INSTRUCTIONS FOR THE TASK: Determine how many lines below hold the string "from". Reply with the number alone.

RAW DATA:

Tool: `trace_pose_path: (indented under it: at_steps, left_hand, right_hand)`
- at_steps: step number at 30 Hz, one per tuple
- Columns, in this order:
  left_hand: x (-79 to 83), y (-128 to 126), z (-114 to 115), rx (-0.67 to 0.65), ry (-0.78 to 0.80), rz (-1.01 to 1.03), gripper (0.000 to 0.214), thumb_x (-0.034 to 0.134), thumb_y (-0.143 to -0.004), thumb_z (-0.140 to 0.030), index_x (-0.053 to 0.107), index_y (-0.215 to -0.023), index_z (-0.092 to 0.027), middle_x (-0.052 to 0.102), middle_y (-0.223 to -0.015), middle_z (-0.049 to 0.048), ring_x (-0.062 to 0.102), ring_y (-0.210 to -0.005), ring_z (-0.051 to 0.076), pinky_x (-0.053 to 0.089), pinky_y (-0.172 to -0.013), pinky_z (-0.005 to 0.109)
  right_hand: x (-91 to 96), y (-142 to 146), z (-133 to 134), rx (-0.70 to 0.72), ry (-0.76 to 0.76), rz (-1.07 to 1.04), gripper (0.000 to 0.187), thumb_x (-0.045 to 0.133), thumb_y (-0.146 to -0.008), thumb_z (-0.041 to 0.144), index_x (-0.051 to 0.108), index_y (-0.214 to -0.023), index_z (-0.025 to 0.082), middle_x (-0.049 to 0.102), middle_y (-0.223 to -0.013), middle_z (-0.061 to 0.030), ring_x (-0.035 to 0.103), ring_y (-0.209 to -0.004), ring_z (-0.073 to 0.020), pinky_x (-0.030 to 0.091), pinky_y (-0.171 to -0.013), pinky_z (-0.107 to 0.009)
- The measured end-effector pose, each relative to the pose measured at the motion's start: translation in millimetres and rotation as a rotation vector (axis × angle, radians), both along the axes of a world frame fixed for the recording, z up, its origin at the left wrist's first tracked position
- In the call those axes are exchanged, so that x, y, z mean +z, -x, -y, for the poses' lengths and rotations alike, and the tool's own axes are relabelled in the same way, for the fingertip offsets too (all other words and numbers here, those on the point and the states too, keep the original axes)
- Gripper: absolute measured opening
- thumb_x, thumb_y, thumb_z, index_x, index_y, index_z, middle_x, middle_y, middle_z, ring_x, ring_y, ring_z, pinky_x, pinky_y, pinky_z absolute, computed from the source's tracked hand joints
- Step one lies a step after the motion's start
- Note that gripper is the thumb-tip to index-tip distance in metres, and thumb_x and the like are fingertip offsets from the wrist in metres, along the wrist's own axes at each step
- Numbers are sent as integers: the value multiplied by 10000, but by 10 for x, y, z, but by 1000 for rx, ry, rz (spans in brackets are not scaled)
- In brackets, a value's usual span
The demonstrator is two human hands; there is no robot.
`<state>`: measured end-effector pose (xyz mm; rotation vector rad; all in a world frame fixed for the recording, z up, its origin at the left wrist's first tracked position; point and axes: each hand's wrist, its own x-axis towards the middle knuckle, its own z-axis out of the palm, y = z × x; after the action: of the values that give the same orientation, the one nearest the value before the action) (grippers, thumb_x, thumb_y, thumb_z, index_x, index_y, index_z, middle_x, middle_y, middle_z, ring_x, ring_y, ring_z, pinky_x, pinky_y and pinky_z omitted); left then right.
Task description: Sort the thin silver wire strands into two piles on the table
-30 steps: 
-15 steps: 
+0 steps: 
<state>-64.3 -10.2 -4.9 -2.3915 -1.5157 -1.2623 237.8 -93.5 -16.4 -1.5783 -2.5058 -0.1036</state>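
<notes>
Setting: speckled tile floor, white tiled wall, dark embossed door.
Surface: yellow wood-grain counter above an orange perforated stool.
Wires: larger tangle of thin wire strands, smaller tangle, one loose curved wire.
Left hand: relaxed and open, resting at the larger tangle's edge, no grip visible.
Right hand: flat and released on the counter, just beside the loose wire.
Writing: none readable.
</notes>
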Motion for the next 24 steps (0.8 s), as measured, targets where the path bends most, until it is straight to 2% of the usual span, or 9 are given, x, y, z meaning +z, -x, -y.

EXERCISE RESULT: 2